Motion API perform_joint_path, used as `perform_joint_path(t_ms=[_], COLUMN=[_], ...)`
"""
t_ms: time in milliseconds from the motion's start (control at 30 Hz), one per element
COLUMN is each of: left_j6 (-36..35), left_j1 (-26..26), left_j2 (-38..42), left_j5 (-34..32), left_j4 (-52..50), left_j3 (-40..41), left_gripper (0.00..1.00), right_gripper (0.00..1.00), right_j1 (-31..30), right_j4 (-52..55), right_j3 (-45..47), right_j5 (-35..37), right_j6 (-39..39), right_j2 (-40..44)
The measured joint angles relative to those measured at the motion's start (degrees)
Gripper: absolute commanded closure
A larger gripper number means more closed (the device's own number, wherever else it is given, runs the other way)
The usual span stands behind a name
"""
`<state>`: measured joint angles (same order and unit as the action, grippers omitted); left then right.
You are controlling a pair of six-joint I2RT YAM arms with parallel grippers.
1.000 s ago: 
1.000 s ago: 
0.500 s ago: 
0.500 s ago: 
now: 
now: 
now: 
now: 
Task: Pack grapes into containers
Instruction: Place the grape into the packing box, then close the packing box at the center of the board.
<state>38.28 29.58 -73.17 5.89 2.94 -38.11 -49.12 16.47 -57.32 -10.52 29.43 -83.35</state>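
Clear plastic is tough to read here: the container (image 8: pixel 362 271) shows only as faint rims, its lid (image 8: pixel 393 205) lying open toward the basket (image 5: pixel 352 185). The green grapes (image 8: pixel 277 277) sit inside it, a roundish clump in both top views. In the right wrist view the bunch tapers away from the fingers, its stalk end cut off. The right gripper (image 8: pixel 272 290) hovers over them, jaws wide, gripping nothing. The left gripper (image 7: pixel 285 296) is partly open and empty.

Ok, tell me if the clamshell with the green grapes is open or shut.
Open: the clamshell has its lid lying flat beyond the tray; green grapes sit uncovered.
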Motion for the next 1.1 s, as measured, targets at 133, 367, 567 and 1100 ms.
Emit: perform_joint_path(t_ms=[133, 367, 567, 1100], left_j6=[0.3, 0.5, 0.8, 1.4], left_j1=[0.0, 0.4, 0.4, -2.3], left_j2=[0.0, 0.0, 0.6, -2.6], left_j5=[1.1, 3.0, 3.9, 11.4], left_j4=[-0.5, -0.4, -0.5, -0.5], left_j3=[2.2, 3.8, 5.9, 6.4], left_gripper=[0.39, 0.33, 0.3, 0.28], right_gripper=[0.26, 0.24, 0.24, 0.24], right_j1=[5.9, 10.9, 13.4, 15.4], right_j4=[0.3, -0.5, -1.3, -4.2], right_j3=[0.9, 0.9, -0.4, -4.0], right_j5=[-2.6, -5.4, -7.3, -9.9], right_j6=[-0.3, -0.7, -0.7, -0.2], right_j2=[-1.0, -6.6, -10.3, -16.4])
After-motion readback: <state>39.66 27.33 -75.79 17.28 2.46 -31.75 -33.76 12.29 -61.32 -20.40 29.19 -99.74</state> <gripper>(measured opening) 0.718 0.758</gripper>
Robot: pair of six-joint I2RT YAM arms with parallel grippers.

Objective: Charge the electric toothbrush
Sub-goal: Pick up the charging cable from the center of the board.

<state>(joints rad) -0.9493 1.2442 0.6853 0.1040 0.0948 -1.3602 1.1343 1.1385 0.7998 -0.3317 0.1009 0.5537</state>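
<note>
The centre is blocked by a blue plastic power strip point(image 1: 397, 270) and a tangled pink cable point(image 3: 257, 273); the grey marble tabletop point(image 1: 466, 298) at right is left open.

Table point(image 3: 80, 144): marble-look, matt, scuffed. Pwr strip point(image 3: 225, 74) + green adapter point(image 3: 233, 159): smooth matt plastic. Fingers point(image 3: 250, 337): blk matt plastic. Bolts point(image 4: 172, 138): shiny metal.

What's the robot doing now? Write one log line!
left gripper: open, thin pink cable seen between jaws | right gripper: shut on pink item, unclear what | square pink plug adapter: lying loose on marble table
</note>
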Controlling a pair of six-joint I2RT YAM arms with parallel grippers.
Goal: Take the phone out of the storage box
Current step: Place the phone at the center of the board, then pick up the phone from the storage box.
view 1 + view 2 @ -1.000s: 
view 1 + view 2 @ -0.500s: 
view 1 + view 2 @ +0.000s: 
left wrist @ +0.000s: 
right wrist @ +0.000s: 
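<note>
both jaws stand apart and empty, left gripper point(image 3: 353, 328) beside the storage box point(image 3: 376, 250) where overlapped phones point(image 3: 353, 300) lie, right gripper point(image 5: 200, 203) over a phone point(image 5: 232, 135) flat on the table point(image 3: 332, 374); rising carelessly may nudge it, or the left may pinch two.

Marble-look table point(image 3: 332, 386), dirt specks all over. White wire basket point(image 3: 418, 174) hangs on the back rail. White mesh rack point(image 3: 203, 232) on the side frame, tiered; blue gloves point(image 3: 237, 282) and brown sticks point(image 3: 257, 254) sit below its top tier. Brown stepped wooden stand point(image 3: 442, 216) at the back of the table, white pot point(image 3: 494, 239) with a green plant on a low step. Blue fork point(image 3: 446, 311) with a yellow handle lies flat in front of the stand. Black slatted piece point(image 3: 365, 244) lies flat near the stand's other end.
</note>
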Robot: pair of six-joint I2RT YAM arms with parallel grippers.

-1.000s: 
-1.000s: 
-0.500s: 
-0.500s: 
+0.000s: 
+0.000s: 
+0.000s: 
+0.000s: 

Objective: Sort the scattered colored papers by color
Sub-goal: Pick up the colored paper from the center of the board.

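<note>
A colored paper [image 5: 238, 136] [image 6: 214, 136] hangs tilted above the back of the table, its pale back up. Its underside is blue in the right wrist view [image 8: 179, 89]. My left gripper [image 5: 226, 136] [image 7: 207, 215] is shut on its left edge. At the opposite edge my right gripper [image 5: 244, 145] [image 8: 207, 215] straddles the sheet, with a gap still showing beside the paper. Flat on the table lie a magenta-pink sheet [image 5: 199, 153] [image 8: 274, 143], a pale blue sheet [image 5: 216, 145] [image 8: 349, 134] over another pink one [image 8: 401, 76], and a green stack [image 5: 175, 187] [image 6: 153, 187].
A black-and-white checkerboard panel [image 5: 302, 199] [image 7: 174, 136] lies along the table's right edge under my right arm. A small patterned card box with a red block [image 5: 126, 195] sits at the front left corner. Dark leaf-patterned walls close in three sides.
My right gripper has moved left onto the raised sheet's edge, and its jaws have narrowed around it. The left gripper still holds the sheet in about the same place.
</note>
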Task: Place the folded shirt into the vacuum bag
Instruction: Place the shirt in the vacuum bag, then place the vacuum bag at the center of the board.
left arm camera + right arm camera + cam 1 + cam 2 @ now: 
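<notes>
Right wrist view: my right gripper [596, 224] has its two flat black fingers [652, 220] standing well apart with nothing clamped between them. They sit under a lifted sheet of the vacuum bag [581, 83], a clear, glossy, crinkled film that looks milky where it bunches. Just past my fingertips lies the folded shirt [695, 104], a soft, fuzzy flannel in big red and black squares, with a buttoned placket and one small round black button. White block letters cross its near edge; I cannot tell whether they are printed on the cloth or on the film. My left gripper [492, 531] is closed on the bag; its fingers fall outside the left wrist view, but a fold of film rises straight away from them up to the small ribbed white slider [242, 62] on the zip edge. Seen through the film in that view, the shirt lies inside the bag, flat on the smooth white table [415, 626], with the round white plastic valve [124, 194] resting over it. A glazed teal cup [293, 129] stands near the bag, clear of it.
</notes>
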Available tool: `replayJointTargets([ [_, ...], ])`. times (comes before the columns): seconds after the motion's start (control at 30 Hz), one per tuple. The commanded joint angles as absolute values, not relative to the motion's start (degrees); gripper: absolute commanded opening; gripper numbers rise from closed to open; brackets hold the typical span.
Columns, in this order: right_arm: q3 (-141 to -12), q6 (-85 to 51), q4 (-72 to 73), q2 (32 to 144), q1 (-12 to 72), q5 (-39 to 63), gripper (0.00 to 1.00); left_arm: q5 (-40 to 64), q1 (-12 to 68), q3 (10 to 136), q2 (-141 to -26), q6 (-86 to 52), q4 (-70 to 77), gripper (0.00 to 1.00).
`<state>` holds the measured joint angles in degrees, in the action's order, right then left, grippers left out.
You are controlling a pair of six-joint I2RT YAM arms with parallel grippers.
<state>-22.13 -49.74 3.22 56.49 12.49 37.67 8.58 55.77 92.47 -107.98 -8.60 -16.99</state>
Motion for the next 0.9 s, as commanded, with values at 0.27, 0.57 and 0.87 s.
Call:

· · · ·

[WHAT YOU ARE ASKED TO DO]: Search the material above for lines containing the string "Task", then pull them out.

[OUTPUT OF THE EXERCISE]:
Task: Pack grapes into containers
Task: Place the folded shirt into the vacuum bag

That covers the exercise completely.